- Born: 2 April 1780 Liverpool Lancashire
- Died: 2 March 1827 Liverpool Buried, 6 March 1827. Everton, Lancashire.
- Occupation: Horologist
- Known for: Antique watches
- Spouse(s): Mary Bryers Born 14/04/1782 daughter of John Bryers and Margaret Blackburn on 24/03/1808 at St Anne’s Parish Richmond Liverpool Lancashire

= Joseph Johnson (watch maker) =

Joseph Johnson of Liverpool, England, was a highly respected and successful British master clock, watch and chronometer maker.

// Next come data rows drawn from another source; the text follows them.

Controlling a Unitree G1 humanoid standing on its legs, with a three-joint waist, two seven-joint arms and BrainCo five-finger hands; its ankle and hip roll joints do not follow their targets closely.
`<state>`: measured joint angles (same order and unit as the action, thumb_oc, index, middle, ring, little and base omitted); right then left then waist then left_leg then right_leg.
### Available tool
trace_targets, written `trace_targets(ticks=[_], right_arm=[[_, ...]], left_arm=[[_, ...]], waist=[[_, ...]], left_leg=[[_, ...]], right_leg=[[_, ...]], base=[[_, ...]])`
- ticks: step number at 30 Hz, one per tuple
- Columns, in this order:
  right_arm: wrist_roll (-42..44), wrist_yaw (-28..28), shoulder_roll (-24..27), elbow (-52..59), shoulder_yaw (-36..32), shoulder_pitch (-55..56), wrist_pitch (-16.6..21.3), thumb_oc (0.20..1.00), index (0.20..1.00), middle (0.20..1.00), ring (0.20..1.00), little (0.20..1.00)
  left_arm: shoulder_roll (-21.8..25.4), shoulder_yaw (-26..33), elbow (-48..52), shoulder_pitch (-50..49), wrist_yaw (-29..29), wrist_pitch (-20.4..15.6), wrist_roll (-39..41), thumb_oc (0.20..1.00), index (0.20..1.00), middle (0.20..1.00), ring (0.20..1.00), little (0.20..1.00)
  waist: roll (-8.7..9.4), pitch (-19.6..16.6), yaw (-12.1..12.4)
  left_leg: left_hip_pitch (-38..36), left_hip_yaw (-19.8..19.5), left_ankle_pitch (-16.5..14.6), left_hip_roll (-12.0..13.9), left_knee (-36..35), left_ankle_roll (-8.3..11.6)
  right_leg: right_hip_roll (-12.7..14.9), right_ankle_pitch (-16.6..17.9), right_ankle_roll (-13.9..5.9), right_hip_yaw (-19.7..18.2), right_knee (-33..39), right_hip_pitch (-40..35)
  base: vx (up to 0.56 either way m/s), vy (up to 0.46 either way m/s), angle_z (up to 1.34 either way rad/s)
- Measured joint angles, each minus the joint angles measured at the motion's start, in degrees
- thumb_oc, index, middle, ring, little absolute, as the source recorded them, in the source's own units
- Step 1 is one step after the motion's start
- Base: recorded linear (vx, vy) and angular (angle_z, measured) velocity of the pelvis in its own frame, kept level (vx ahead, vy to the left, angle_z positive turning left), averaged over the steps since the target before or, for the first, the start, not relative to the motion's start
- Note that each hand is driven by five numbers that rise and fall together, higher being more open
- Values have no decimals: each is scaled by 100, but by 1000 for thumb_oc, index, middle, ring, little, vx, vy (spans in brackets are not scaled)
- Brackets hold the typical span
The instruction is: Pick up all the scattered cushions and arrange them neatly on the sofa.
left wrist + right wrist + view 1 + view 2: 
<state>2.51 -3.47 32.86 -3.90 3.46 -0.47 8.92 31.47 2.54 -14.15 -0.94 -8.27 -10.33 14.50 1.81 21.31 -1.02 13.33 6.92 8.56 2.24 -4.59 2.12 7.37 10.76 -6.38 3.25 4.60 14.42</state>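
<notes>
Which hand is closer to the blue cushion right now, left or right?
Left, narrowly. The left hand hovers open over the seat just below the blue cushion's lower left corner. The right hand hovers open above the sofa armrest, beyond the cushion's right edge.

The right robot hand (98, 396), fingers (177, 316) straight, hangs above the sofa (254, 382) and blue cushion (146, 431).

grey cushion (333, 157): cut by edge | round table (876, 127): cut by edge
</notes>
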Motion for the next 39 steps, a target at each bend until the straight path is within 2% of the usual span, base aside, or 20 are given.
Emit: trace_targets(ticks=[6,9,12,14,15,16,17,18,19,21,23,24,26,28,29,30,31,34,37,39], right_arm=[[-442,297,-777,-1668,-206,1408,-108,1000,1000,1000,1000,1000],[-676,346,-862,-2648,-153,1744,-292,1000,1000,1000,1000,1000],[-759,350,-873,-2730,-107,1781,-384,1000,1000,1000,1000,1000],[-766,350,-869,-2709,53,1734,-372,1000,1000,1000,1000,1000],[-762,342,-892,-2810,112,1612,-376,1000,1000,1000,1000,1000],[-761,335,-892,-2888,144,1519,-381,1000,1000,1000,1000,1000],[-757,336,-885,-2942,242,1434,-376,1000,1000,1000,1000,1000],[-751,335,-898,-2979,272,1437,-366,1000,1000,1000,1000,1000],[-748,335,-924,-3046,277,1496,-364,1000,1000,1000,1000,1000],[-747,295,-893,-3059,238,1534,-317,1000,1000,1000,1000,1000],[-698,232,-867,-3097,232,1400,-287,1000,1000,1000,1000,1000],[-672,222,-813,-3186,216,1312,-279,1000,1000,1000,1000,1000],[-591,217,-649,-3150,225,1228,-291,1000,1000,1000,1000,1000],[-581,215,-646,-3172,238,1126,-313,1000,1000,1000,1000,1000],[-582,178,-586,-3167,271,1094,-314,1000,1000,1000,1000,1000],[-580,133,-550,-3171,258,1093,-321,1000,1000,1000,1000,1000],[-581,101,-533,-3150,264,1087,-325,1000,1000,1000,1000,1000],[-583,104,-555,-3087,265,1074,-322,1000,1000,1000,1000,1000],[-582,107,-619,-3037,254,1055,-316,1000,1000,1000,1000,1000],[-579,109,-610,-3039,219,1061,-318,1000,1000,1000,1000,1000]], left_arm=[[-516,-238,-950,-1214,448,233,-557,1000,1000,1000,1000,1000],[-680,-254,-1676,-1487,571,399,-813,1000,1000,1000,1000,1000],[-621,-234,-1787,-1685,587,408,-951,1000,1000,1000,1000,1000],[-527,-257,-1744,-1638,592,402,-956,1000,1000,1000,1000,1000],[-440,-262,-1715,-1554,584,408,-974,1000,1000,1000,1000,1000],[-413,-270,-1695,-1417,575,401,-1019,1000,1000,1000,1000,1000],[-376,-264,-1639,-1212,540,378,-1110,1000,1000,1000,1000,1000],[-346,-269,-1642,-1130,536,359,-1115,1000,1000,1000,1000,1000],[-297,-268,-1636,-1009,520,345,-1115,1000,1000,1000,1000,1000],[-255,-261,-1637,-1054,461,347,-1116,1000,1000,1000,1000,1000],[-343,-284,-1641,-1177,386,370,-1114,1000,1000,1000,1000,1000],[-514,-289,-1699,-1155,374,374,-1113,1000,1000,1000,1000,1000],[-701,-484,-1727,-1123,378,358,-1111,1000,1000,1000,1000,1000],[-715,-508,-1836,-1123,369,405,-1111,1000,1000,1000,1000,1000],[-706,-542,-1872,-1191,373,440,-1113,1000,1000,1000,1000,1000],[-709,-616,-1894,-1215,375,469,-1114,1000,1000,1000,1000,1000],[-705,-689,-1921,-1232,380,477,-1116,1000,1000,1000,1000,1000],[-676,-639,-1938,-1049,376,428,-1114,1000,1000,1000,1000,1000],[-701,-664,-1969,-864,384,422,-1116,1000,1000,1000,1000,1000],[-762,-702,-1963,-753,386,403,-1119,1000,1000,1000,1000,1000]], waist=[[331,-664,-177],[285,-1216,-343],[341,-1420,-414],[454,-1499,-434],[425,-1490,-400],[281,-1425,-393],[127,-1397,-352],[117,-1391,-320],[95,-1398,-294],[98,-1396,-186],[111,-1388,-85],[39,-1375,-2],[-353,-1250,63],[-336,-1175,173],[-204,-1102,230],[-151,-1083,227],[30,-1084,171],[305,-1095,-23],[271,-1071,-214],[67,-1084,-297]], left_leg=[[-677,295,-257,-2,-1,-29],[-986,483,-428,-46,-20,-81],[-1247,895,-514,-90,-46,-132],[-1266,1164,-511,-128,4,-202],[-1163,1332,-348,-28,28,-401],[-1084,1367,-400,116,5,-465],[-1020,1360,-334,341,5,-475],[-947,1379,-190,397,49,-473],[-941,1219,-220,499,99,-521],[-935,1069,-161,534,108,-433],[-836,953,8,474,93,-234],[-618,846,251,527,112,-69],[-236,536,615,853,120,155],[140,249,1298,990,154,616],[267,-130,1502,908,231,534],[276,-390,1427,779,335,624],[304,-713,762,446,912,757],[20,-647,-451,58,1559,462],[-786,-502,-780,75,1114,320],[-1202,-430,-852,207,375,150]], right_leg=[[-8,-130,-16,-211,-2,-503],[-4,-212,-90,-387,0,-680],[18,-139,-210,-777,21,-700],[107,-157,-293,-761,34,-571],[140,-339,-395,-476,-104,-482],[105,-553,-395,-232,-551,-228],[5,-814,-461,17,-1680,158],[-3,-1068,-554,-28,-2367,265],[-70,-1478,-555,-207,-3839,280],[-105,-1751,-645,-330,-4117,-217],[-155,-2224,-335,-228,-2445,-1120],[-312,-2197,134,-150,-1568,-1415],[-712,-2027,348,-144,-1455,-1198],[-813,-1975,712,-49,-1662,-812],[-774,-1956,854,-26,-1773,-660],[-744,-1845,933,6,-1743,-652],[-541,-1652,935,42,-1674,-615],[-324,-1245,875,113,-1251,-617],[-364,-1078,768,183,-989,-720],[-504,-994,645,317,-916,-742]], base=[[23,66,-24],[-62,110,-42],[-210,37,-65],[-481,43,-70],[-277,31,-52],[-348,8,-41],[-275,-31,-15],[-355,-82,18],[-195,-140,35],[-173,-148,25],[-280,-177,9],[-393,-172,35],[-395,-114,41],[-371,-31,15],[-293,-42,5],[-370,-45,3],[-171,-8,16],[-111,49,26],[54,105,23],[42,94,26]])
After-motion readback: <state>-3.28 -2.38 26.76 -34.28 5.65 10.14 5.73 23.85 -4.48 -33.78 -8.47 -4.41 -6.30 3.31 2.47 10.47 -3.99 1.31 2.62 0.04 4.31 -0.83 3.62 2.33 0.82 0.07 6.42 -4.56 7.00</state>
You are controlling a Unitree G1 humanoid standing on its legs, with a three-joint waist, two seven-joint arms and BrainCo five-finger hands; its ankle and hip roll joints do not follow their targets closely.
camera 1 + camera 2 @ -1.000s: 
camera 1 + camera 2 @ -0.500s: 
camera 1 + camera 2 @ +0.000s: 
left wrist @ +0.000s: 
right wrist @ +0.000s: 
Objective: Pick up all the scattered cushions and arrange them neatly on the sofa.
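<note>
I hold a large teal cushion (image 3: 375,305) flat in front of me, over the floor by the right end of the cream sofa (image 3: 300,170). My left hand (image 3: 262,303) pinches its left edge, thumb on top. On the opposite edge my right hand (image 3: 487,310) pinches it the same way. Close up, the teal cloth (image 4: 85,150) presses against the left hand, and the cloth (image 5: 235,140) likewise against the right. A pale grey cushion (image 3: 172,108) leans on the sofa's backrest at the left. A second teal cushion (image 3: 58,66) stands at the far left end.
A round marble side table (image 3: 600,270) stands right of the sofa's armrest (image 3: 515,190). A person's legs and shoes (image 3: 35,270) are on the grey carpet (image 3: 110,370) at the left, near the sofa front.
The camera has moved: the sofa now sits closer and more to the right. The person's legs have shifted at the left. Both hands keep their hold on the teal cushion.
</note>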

He was a nonconformist who was married to Mary Bryers and who worked in Liverpool from 1795 to about 1827. The earliest specific date (from the hallmark in the silver case) known for a watch of his is 1811. He is known to have worked from a factory at 25 Church Street, although census records indicate that his residence was elsewhere in the same street (No. 26 and later (1841 census) No. 49); only No. 25 is named on the movements of his watches. After his death, on 2 March 1827, his wife Mary, son Joseph Johnson and grandsons Joseph Johnson Cashen and Joseph Johnson Norris continued his work until at least 1857.
His watches are of high quality and were usually provided with precious metal cases, often in gold; these have often been lost in the course of time, so that many Johnson watches now survive only as uncased movements. Joseph Johnson had a preference for using fully jewelled watch movements. He is credited with inventing several design improvements to the pocket watch and watch movement. His watches were commonly used on U.S. railroads, before the establishment of the U.S. watch industry. In 1816 the United States government chose a chronometer signed by Johnson, No. 508, for a presentation to Commodore Oliver H. Perry in recognition of his action against the British on Lake Erie.

==Gallery==

A massive gold pocket watch by Joseph Johnson of Liverpool.
A watch movement by Joseph Johnson of Liverpool. Numbered 5687. Signed with "Josh Johnson".
Gold pocket watch by Joseph Johnson of Liverpool.
A silver case bearing a Chester Hallmark for 1828. Watch number 10811.